Cisco a publié mercredi des correctifs pour contenir de multiples failles dans son logiciel qui pourraient être exploitées pour divulguer des informations sensibles sur les appareils sensibles.
Le problème, auquel est attribué l’identifiant CVE-2022-20866 (score CVSS : 7,4), a été décrite comme une « erreur logique » lors de la gestion des clés RSA sur les périphériques exécutant le logiciel Cisco Adaptive Security Appliance (ASA) et le logiciel Cisco Firepower Threat Defense (FTD).
L’exploitation réussie de la faille pourrait permettre à un attaquant de récupérer la clé privée RSA au moyen d’un Attaque par canal latéral de Lenstra contre l’appareil ciblé.

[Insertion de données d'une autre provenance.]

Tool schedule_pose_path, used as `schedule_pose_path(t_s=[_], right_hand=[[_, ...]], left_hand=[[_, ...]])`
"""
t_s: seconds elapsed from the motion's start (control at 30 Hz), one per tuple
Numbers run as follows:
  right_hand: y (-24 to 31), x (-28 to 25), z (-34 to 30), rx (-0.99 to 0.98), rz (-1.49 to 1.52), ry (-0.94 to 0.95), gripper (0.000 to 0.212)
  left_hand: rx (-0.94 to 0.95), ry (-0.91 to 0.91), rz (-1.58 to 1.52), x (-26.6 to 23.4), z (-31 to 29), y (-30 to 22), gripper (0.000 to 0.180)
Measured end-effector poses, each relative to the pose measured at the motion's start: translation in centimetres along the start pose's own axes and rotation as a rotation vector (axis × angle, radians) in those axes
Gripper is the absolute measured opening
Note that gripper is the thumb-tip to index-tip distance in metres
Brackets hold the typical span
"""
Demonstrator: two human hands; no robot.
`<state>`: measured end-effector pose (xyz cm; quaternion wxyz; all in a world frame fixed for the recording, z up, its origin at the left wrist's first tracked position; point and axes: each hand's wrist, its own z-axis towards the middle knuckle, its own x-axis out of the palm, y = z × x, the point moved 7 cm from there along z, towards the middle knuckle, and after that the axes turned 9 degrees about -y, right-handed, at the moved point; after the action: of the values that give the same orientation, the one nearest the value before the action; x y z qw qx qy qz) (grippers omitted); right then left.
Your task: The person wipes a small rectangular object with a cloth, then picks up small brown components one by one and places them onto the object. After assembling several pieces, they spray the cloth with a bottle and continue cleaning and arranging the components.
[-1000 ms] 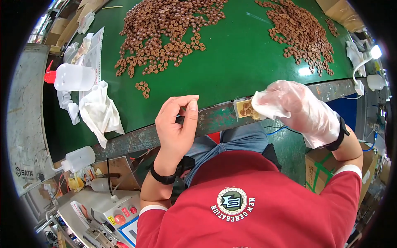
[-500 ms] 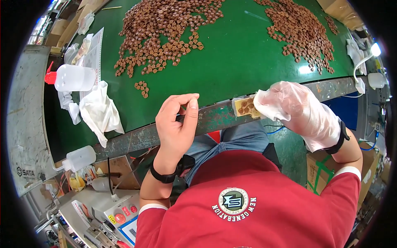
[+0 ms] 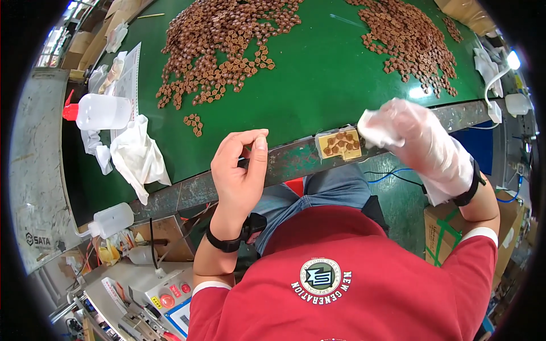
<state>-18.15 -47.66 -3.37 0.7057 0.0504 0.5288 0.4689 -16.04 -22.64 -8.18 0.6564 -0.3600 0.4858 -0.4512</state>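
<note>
My right hand (image 3: 418, 131), in a loose see-through glove, is closed on a white cloth (image 3: 373, 129) just right of a small yellow fixture block (image 3: 351, 153). The block sits on the bench's near edge and carries several brown linked pieces (image 3: 343, 139) on its top. To the left, my bare left hand (image 3: 239, 156) is raised at the bench edge, thumb and forefinger pressed together. Whatever they hold, if anything, is too small to make out. A single brown piece (image 3: 193, 124) of joined little rings lies on the green bench top beyond my left hand.
Heaps of similar brown parts lie at the far left (image 3: 222, 51) and far right (image 3: 409, 45). A squeeze bottle (image 3: 102, 112) with a red top and a crumpled white cloth (image 3: 138, 153) are at left. A lamp (image 3: 513, 60) stands at right.
My right hand has drawn the white cloth right, off the yellow block, uncovering the brown pieces on it. My left hand has barely moved and keeps its pinch.
</note>
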Motion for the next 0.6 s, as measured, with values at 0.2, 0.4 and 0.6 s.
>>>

« Si un attaquant obtient la clé privée RSA, il pourrait l’utiliser pour se faire passer pour un appareil qui exécute le logiciel Cisco ASA ou le logiciel Cisco FTD ou pour déchiffrer le trafic de l’appareil », a averti Cisco dans un avis publié le 10 août.
Cisco a noté que la faille affecte uniquement les versions 9.16.1 et ultérieures du logiciel Cisco ASA et les versions 7.0.0 et ultérieures du logiciel Cisco FTD. Les produits concernés sont listés ci-dessous –
- ASA 5506-X avec services FirePOWER
- ASA 5506H-X avec services FirePOWER
- ASA 5506W-X avec services FirePOWER
- ASA 5508-X avec services FirePOWER
- ASA 5516-X avec services FirePOWER
- Pare-feu nouvelle génération Firepower série 1000
- Appliances de sécurité Firepower série 2100
- Appliances de sécurité Firepower série 4100
- Appliances de sécurité Firepower série 9300, et
- Pare-feu sécurisé 3100
Les versions de logiciel ASA 9.16.3.19, 9.17.1.13 et 9.18.2, et les versions de logiciel FTD 7.0.4, 7.1.0.2-2 et 7.2.0.1 ont été publiées pour résoudre la faille de sécurité.
Cisco a crédité Nadia Heninger et George Sullivan de l’Université de Californie à San Diego et Jackson Sippe et Eric Wustrow de l’Université du Colorado à Boulder pour avoir signalé le bogue.
Cisco a également corrigé une faille de contrebande de requêtes côté client dans le VPN SSL sans client (WebVPN) du logiciel Cisco Adaptive Security Appliance (ASA) qui pourrait permettre à un attaquant distant non authentifié de mener des attaques basées sur un navigateur, telles que des scripts intersites, contre la victime.
La société a déclaré la faiblesse, CVE-2022-20713 (score CVSS : 4,3), affectaient les périphériques Cisco exécutant une version du logiciel Cisco ASA antérieure à la version 9.17(1) et avaient la fonctionnalité VPN SSL sans client activée.
Bien qu’il n’existe aucune solution de contournement pour remédier à la faille, les utilisateurs concernés peuvent désactiver la fonctionnalité VPN SSL sans client, bien que Cisco avertisse que cela « peut avoir un impact négatif sur la fonctionnalité ou les performances » du réseau.
Le développement intervient alors que la société de cybersécurité Rapid7 divulgué détails de 10 bogues trouvés dans ASA, Adaptive Security Device Manager (ASDM) et le logiciel de services FirePOWER pour ASA, dont sept ont depuis été résolus par Cisco.
Ceux-ci inclus CVE-2022-20829 (cote CVSS : 9,1), CVE-2022-20651 (cote CVSS : 5,5), CVE-2021-1585 (cote CVSS : 7,5), CVE-2022-20828 (score CVSS : 6,5) et trois autres failles qui n’ont pas reçu d’identifiant CVE.